## PROBLEM REQUIREMENTS:
Below are entries with pictures among them; reproduce exactly, and only, the lines from the one containing "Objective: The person" down to the one containing "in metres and", without the pictures.

··· TASK INPUTS

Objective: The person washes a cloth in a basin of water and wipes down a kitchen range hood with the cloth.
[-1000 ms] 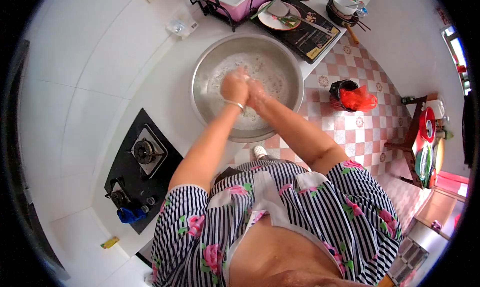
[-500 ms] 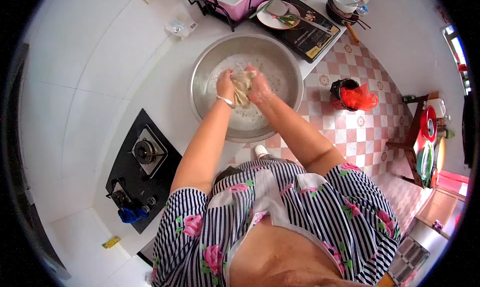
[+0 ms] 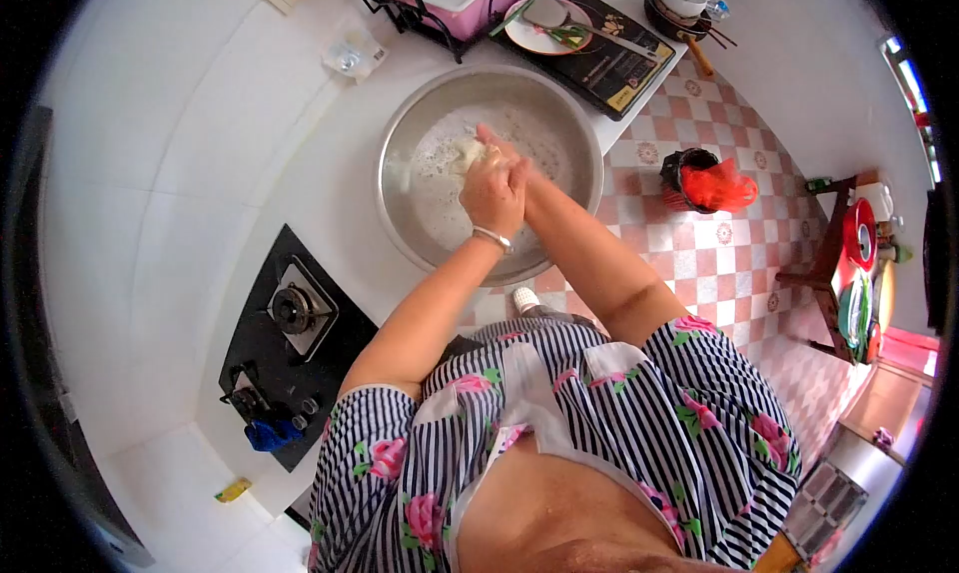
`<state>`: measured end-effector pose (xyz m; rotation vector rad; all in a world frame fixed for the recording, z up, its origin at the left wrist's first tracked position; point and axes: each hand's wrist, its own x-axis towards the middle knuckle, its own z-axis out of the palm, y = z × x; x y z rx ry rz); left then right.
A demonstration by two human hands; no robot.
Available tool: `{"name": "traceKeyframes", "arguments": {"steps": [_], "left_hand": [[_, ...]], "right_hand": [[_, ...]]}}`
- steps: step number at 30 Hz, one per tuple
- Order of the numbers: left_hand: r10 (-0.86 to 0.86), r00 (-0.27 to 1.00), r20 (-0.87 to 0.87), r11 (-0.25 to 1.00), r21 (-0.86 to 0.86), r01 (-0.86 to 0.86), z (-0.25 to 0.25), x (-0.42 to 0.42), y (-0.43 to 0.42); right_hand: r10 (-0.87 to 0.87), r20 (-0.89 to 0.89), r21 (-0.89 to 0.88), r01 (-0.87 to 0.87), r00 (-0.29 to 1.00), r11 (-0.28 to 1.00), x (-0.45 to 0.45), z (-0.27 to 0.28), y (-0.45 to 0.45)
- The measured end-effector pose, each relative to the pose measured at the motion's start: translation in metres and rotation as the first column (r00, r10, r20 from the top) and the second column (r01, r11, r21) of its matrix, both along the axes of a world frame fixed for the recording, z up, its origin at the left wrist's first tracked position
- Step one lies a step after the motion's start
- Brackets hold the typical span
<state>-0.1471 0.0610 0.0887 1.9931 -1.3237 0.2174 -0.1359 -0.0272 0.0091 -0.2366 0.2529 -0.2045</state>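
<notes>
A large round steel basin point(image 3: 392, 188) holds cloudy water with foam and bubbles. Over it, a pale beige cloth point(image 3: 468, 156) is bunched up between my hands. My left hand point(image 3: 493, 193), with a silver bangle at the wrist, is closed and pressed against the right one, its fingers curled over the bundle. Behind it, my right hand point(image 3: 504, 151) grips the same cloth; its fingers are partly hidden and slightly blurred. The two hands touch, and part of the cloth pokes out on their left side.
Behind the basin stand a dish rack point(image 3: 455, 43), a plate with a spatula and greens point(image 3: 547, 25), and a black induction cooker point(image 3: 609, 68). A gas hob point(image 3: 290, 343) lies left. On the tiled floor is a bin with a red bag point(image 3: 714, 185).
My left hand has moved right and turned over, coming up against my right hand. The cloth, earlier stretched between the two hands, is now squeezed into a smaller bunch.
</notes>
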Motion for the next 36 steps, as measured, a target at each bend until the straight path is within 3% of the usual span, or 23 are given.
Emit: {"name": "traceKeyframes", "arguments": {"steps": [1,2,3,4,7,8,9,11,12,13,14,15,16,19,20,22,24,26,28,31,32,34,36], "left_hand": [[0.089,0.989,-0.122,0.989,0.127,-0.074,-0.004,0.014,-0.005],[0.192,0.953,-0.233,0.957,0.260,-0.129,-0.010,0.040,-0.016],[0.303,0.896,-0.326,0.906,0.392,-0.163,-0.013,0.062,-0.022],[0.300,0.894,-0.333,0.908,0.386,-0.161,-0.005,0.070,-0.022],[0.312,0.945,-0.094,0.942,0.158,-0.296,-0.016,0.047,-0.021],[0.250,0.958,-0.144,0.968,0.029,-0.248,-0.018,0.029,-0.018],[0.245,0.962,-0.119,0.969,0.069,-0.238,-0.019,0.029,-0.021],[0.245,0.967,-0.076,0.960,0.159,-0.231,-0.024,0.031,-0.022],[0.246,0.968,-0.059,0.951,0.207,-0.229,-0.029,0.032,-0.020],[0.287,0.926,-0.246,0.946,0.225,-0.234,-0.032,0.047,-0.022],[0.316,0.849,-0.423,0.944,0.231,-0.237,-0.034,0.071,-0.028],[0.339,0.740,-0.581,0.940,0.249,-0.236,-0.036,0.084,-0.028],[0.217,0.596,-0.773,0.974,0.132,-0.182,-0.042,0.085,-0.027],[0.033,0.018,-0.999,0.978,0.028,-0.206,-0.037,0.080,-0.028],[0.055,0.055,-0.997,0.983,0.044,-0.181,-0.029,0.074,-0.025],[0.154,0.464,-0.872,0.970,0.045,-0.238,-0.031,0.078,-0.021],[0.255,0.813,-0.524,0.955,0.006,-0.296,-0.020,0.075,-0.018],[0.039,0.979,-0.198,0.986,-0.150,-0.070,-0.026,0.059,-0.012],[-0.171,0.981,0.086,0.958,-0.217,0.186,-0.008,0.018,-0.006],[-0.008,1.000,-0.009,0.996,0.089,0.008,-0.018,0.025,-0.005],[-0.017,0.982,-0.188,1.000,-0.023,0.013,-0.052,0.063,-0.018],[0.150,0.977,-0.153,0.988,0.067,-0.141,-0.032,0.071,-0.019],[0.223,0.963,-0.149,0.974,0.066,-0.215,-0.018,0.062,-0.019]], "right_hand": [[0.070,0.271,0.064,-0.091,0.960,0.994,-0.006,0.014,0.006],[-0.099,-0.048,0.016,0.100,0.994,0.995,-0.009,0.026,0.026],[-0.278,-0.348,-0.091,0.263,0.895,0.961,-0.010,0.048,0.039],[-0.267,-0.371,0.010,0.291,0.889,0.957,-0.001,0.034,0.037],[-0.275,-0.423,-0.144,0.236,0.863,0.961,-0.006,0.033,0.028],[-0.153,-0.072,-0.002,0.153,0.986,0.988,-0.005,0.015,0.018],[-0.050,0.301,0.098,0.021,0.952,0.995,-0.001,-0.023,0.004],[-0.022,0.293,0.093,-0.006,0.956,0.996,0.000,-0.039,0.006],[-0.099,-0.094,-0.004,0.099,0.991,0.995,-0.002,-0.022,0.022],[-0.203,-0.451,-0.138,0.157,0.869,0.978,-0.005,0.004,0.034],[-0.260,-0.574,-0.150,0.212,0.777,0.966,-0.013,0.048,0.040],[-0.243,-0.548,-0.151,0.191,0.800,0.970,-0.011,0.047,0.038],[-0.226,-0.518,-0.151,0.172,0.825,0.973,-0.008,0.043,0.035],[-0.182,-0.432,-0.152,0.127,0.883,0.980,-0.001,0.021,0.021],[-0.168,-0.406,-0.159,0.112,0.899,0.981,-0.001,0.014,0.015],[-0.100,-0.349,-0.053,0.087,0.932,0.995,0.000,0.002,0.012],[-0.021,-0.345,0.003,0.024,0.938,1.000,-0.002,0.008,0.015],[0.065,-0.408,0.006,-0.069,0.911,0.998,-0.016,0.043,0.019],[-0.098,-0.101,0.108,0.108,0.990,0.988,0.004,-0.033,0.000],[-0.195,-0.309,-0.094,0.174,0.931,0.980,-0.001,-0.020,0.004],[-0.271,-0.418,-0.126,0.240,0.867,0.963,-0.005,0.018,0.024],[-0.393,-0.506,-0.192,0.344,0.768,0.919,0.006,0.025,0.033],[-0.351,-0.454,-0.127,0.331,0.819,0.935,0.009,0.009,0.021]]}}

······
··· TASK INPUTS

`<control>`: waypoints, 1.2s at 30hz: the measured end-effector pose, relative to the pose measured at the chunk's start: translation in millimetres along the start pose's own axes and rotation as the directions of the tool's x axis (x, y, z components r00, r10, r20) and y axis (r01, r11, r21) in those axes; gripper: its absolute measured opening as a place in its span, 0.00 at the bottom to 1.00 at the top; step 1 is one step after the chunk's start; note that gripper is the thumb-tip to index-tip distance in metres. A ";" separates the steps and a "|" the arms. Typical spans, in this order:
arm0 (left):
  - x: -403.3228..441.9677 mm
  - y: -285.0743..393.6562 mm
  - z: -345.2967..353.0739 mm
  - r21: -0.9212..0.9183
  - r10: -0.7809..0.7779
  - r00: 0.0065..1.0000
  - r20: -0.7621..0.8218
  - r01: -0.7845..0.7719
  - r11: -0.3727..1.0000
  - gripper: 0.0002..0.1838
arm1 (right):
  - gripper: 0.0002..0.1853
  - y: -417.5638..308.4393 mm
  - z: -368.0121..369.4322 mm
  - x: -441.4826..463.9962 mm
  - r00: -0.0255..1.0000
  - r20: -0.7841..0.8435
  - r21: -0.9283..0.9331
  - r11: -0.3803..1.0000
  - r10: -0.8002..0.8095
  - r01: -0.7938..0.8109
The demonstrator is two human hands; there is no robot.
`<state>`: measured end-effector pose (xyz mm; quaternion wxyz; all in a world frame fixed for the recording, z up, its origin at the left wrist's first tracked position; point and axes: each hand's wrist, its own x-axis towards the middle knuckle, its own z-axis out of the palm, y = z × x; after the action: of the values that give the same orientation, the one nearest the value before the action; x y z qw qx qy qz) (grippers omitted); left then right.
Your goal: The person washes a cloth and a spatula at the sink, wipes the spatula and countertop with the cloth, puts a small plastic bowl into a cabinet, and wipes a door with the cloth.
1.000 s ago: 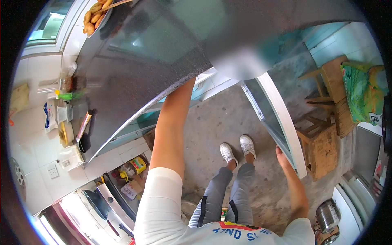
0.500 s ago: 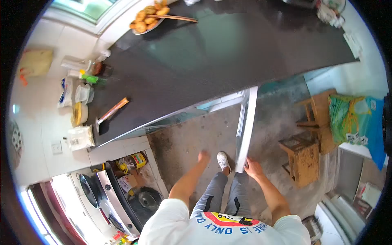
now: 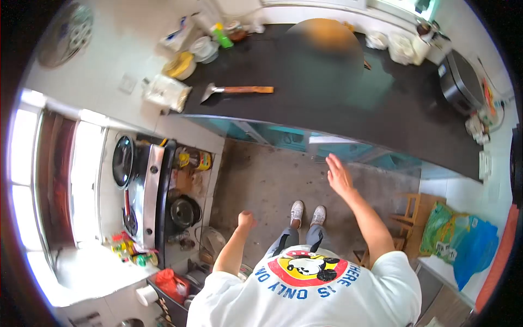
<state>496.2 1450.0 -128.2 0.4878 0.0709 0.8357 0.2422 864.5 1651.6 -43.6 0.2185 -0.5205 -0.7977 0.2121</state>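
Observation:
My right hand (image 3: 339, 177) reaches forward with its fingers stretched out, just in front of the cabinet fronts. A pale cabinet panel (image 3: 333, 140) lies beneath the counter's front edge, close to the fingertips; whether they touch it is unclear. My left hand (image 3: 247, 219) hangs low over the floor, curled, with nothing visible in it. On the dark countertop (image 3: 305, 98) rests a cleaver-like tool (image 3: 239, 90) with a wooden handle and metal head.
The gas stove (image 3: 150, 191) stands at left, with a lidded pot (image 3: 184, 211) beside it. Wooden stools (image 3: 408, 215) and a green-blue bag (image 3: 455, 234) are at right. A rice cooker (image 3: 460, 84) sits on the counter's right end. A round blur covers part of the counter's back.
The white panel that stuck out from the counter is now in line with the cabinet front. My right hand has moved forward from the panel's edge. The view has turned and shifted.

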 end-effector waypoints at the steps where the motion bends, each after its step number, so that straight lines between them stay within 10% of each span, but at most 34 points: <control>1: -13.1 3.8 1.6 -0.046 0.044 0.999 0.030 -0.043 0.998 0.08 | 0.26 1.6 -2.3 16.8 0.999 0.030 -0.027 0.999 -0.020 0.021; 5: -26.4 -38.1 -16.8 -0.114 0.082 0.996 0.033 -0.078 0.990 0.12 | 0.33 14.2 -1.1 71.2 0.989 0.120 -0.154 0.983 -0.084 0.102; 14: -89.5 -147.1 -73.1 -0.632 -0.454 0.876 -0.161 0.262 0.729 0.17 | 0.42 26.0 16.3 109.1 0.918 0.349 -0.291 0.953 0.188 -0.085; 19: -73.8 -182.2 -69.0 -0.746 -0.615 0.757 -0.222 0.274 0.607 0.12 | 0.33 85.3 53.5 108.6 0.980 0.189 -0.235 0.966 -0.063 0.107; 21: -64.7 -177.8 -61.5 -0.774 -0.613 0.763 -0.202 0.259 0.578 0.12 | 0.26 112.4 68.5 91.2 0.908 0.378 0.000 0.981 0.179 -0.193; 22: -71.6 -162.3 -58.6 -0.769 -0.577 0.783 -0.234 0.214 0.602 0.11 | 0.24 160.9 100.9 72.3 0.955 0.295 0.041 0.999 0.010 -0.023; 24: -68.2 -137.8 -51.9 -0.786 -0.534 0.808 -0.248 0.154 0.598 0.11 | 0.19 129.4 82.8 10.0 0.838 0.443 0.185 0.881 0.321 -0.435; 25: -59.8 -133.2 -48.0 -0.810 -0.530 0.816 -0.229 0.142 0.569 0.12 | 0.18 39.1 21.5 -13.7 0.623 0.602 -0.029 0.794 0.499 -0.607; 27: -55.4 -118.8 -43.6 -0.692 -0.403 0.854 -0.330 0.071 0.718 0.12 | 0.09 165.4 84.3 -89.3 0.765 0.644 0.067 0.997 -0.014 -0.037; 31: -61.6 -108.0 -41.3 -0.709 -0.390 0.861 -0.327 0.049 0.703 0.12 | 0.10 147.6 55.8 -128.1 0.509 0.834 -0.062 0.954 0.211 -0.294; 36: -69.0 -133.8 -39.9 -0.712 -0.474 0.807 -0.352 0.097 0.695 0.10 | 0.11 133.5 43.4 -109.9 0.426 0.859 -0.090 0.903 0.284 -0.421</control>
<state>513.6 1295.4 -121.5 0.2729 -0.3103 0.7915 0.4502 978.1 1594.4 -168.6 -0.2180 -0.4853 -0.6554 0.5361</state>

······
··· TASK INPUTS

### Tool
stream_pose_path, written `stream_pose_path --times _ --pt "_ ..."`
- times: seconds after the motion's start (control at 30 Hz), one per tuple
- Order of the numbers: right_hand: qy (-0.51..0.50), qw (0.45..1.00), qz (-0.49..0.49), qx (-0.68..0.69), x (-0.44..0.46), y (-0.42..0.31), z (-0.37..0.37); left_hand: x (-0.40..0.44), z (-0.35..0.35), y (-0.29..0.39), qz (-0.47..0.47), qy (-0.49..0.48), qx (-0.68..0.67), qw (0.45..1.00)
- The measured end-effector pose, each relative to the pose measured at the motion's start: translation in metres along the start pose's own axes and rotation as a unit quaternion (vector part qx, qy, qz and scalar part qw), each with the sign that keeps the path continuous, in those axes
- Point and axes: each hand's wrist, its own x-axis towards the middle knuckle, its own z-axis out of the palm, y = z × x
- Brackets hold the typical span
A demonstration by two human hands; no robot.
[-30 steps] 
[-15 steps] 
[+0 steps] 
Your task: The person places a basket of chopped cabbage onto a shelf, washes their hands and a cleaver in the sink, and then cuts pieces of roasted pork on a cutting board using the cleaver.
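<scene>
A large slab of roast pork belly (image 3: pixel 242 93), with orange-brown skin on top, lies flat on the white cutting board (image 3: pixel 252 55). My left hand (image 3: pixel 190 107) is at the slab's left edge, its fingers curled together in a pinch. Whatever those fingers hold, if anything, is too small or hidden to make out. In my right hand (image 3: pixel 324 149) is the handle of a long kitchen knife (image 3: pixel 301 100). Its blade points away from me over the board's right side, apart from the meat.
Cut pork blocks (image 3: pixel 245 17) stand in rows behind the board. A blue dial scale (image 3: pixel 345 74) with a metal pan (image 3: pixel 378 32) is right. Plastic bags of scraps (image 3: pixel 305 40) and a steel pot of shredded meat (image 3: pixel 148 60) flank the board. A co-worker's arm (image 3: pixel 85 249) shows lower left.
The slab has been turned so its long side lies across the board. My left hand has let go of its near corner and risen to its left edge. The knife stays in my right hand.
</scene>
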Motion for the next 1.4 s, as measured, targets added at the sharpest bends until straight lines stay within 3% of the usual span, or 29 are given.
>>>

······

## OUTPUT OF THE TASK:
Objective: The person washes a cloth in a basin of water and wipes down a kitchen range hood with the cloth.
[-1000 ms] 
[-500 ms] 
[+0 ms] 
`<state>`: measured end-effector pose (xyz m; rotation vector rad; all in a world frame fixed for the recording, z up, its origin at the left wrist's first tracked position; point and axes: each hand's wrist, its own x-axis towards the middle knuckle, its own z-axis out of the palm, y = z × x; x y z rx ry rz); left then right.
A demonstration by two human hands; no robot.
Available tool: `{"name": "traceKeyframes", "arguments": {"steps": [_], "left_hand": [[_, ...]], "right_hand": [[_, ...]]}}`
- steps: step number at 30 Hz, one per tuple
- Order of the numbers: left_hand: r10 (-0.86 to 0.86), r00 (-0.27 to 1.00), r20 (-0.87 to 0.87), r11 (-0.25 to 1.00), r21 (-0.86 to 0.86), r01 (-0.86 to 0.86), z (-0.25 to 0.25), x (-0.42 to 0.42), y (-0.43 to 0.42); right_hand: r10 (-0.87 to 0.87), r20 (-0.89 to 0.89), r21 (-0.89 to 0.88), r01 (-0.87 to 0.87), r00 (-0.29 to 1.00), r11 (-0.28 to 1.00), x (-0.45 to 0.45), z (-0.27 to 0.28), y (-0.45 to 0.45)
- The measured end-effector pose, each relative to the pose measured at the motion's start: translation in metres and rotation as the first column (r00, r10, r20 from the top) and the second column (r01, r11, r21) of its matrix, both along the axes of a world frame fixed for the recording, z up, its origin at the left wrist's first tracked position

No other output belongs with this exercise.